A 3 de junho num debate quinzenal António Costa foi confrontado com a pergunta: O que aconteceu ao Fundo Nacional para a Reabilitação do Edificado que foi lançado em 2016 com a ambição de recuperar 7.500 casas para habitação, em particular para o arrendamento acessível. Quantas casas foram reabilitadas?, quis saber o deputado Adão Silva do PSD. Confrontado com números que anunciou em 2016, pouco tempo depois de chegar ao poder, o primeiro-ministro reconheceu que a pergunta era boa, mas acrescentou que precisava de procurar a resposta que depois iria enviar.
Adão Silva insistiu: “Este fundo tinha um financiamento previsto de 1.400 milhões de euros do Fundo de Estabilização Financeira da Segurança Social. Em 2017 estava prevista a transferência de 50 milhões de euros, valor que foi replicado nos orçamentos dos anos seguintes até atingir 200 milhões de euros. Quanto dinheiro do fundo da Segurança Social foi transferido? Costa voltou a prometer uma resposta que, segundo confirmou ao Observador o deputado social-democrata, não chegou. O investimento da Segurança Social foi de 7,1 milhões de euros em 2019, como noticiou em julho o jornal Público, e nenhuma obra tinha sido até então concluída.
Este valor também tinha sido adiantado ao Observador pelo presidente da sociedade gestora, a Fundiestamo, uma empresa detida pela holding do Estado Parpública.

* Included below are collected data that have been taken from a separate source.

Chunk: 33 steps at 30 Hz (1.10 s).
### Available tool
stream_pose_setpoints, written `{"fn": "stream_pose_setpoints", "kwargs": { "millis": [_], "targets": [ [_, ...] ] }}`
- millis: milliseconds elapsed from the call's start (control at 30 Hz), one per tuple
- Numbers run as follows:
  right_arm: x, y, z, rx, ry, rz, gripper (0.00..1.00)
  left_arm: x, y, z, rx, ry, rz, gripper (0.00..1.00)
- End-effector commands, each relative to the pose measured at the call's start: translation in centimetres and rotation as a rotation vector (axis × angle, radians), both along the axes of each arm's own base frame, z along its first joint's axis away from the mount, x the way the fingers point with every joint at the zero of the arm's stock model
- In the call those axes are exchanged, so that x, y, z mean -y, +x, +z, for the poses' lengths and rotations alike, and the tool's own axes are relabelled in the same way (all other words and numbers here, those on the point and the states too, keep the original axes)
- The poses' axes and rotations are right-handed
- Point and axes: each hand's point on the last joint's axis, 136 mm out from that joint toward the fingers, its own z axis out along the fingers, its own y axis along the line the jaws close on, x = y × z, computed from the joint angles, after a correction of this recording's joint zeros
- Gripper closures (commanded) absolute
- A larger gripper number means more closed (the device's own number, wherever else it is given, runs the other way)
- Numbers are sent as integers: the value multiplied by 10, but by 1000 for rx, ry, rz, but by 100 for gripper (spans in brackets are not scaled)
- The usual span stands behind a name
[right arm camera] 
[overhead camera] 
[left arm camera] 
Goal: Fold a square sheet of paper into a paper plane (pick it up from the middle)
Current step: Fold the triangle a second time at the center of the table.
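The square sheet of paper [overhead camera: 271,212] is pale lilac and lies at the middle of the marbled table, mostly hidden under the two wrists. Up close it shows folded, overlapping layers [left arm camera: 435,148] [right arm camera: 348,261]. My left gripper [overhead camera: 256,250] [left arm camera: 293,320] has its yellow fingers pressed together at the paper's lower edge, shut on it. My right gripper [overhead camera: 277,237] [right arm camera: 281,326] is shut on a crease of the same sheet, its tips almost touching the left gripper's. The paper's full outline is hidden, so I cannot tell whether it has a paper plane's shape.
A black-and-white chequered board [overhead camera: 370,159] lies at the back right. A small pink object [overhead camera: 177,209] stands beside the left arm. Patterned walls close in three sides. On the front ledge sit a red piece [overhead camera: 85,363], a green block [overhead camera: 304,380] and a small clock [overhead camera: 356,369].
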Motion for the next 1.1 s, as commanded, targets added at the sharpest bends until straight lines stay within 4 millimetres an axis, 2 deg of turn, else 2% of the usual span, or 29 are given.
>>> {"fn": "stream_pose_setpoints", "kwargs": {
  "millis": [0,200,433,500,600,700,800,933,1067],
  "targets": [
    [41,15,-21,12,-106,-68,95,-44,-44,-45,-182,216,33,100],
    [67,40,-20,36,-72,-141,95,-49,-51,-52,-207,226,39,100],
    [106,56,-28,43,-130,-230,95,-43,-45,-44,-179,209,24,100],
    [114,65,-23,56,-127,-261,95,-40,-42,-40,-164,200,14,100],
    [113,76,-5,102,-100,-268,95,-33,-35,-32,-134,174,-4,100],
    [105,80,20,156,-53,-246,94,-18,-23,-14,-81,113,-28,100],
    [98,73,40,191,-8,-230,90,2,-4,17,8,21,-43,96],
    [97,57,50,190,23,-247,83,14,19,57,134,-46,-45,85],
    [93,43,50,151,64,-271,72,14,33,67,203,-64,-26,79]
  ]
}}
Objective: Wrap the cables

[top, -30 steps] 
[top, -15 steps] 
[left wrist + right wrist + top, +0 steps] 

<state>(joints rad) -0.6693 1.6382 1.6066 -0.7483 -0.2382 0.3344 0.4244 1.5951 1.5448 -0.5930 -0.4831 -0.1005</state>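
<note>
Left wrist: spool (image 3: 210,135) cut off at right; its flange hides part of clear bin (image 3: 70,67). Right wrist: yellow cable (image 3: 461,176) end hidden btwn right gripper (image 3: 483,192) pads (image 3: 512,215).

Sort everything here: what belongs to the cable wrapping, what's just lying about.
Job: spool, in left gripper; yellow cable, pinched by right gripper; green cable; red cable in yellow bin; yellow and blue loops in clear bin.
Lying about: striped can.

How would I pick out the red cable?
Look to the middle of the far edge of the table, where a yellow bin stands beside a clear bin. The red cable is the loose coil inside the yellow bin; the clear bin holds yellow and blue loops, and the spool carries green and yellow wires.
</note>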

Eduardo Júlio revelou em junho que está mais dinheiro previsto, 20 milhões de euros este ano, mas a sua mobilização dependia ainda de vários fatores, alguns dos quais tem vindo a emperrar o andamento de um projeto que “faz todo o sentido”, defendia o primeiro-ministro, mas que tarda em sair do papel.

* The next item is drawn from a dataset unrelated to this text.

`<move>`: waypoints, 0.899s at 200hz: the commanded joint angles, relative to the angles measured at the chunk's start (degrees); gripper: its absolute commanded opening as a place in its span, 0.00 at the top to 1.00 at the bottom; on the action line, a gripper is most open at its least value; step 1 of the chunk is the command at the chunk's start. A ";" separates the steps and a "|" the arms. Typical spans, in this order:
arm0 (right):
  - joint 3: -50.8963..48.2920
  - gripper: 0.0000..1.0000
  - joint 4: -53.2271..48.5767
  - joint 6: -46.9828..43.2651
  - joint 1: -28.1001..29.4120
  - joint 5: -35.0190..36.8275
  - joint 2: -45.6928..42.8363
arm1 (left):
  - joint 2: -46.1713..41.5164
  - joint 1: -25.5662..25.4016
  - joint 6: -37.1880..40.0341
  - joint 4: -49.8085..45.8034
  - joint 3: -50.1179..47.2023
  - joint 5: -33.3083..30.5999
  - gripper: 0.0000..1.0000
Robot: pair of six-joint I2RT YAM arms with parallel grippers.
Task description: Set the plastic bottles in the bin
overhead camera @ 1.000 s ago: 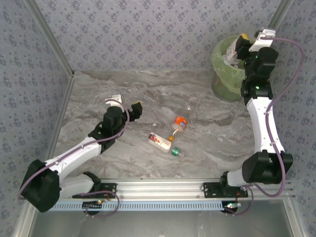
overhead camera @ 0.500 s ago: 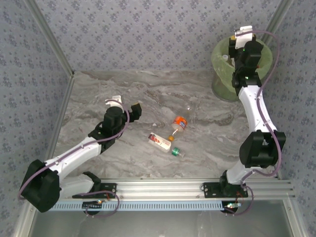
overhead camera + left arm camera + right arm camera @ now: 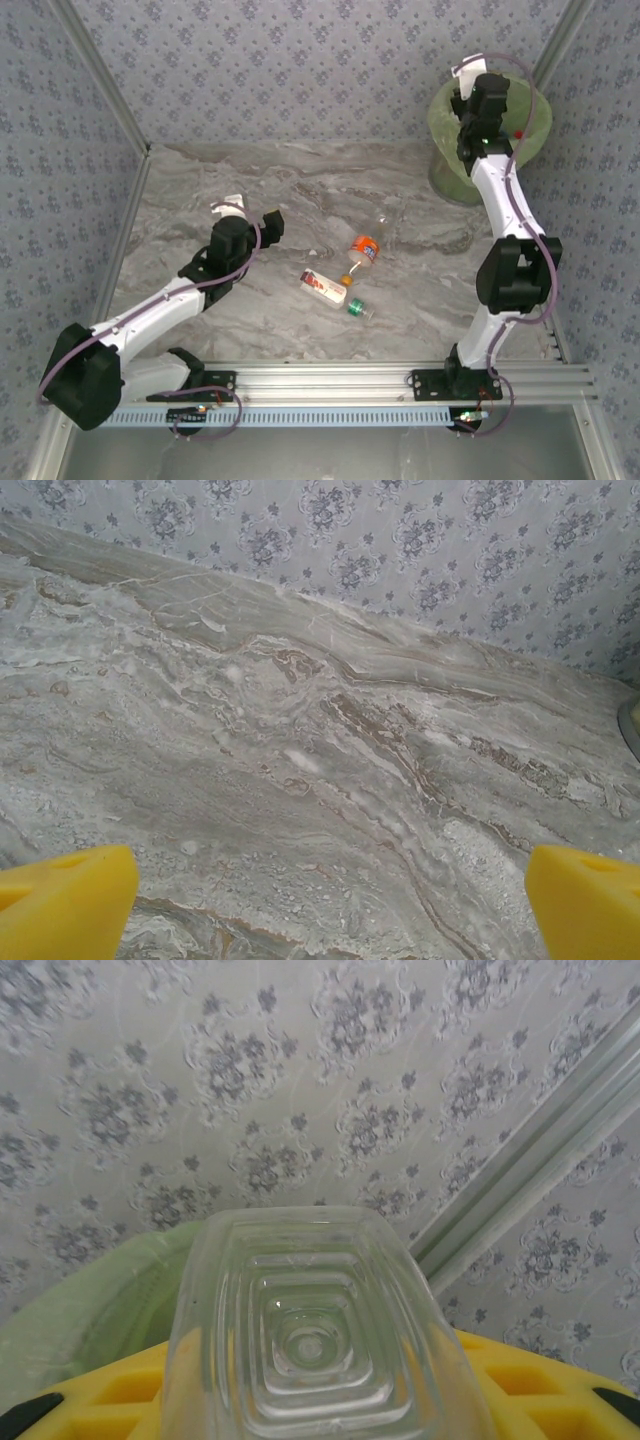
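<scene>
Several plastic bottles (image 3: 365, 248) are lying on the table (image 3: 200, 180). The right gripper (image 3: 468, 90) is grasping a clear bottle (image 3: 320, 1340) above the bin (image 3: 445, 170). The left gripper (image 3: 330, 900) is hanging fully released.

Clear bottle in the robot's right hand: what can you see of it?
It is a see-through plastic bottle with a squarish bottom, seen end-on: stepped ridges shrink to a round dimple. The yellow fingers of the right hand squeeze it from both sides. It hangs over the round bin lined with a light-green bag.
</scene>
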 commanded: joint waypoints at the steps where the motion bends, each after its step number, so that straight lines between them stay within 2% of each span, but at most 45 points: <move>1: 4.55 1.00 -2.82 0.07 -1.43 3.90 1.97 | -0.83 0.37 0.72 -0.11 1.62 0.81 0.01; 42: 6.63 1.00 -3.89 0.74 -4.03 4.99 4.66 | -0.50 0.46 3.97 1.19 1.70 4.58 0.01; 56: 7.30 0.96 -5.65 2.92 -5.00 4.41 5.06 | -0.14 0.44 4.28 0.54 2.32 4.76 0.01; 66: 7.45 0.89 -7.14 4.18 -5.73 2.97 5.12 | 0.16 0.40 4.20 0.31 2.59 4.63 0.01; 87: 7.61 0.65 -9.16 4.20 -5.85 0.55 4.95 | 0.96 0.41 3.63 0.17 3.19 5.17 0.01; 109: 8.89 0.49 -12.55 5.76 -5.59 -1.56 4.54 | 1.60 0.40 0.41 -0.87 3.54 1.31 0.01; 120: 9.03 0.33 -13.62 6.31 -5.38 -3.04 3.98 | 1.80 0.55 -1.53 -1.05 3.36 -1.13 0.01; 127: 9.03 0.27 -14.20 6.41 -5.32 -3.85 3.57 | 1.89 0.55 -1.74 -0.63 3.18 -1.42 0.01; 180: 8.08 0.12 -14.59 8.02 -4.67 -5.05 0.52 | 2.36 0.49 0.41 -1.44 4.20 3.24 0.01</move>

Depois de quatro anos de tempo aparentemente perdido, mas que foi efetivamente gasto em muitos procedimentos, pedidos, autorizações e reavaliações de projetos e modelos de negócio associado, o Fundo parece estar pronto a arrancar com 170 imóveis que serão disponibilizados nesta legislatura, acreditam os responsáveis, para o fim a que sempre se destinaram: o reforço da oferta no mercado de arrendamento.
Na passada quinta-feira, em Conselho de Ministros, o ministro Pedro Nuno Santos e a (ainda) secretária de Estado da Habitação, Ana Pinho, – que foi remodelada nesse mesmo dia, horas depois – anunciaram a aprovação de dois decretos sobre habitação, sendo que um deles abre caminho à criação de uma bolsa de imóveis do Estado para fins de habitação. Ou seja, o Estado admite – como admitiu Pedro Nuno Santos no briefing que se seguiu à reunião – que não sabe, ou “sabe mais ou menos” nas palavras do ministro, qual é o seu património imobiliário. Ou melhor, não sabe em que condições está o património que tem.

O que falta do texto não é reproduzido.